**Work to be completed:** If a line in the data below holds the word "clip", copy it.
***** Listed records *****
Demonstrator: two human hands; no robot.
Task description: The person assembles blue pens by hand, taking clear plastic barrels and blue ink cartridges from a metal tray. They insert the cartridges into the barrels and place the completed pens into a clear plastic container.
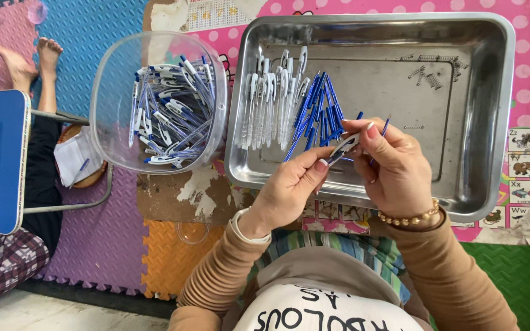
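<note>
Hands — left (289,184) & right (391,162) — pinch pen (342,149) over steel tray (480,110).

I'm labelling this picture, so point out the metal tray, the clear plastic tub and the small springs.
Metal tray (492,122), head view, on its bare floor at the right.
Clear plastic tub (108,92), head view, on its left wall.
Small springs (427,73), head view, on the loose pile in the tray's far right corner.

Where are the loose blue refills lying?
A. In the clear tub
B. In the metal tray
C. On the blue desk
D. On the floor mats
B: the blue refills lie fanned inside the metal tray, beside the white barrels; the clear tub holds assembled pens.
</note>
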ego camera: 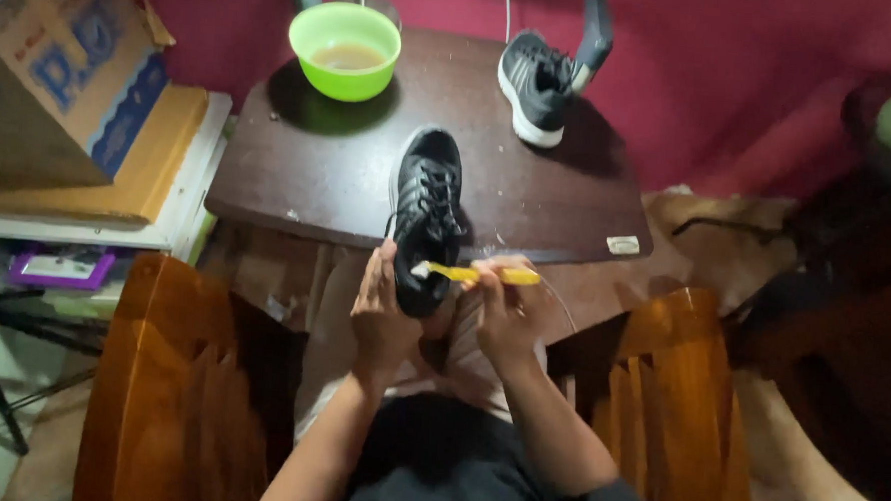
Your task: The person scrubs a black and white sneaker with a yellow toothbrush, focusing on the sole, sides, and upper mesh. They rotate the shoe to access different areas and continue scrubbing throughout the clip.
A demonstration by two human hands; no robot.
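While we look down from the head camera, our left hand (381, 313) cups the heel of a black sneaker (425, 220) lying on the tabletop (309, 164) edge. Our right hand (503, 313) grips a yellow toothbrush (475, 274), bristles touching the heel. Scrubbing seems underway; beyond our hands sit 1 green bowl (344, 51) and 1 grey sneaker (538, 84); next, we judge, firm strokes.

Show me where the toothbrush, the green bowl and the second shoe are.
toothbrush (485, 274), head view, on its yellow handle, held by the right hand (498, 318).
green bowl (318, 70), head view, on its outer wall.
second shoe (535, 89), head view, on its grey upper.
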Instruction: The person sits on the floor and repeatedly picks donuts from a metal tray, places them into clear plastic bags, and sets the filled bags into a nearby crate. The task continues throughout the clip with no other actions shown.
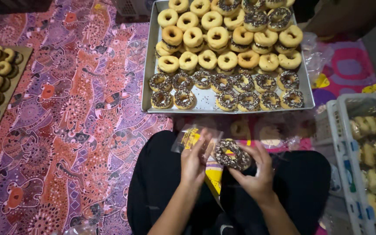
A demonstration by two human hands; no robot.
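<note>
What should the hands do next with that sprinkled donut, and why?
Probably slide the donut into the clear bag. The right hand holds it right beside the bag, which the left hand holds up.

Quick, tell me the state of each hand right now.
Left hand: closed on a small clear plastic bag with a yellow print.
Right hand: closed on a round chocolate-glazed sprinkled doughnut, fingers around its rim.

A chocolate-sprinkled doughnut sits tilted, its ring face turned up toward the camera, dark topping speckled with pale bits, above the person's lap. Just beside it on the left, a small clear plastic bag with a yellow print is held up, probably open-mouthed toward the doughnut.
</note>
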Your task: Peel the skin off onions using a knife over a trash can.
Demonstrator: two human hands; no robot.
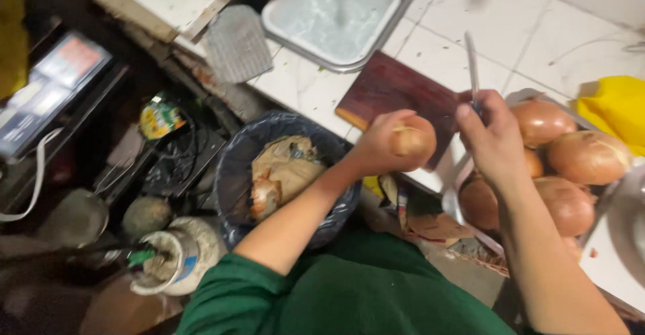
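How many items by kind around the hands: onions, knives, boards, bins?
Onions: 7, one in the left hand, onion, about six in the metal bowl, some partly hidden
Knife: 1, in the right hand
Cutting board: 1
Waste bin: 1
Total: 10

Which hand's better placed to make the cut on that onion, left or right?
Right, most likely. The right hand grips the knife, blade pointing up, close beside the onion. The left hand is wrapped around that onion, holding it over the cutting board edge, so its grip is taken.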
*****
**Result:**
Your task: The person scrubs a black and white sneaker with a yellow toothbrush, focusing on the sole, sides, and upper mesh. They rotate the shoe to access different areas and continue scrubbing throughout the clip.
Instruction: The person sits on the floor and repeatedly picks donuts from a metal tray, places them into clear plastic bags, and sets the filled bags into a nearby crate. The task continues throughout the clip with no other actions shown.

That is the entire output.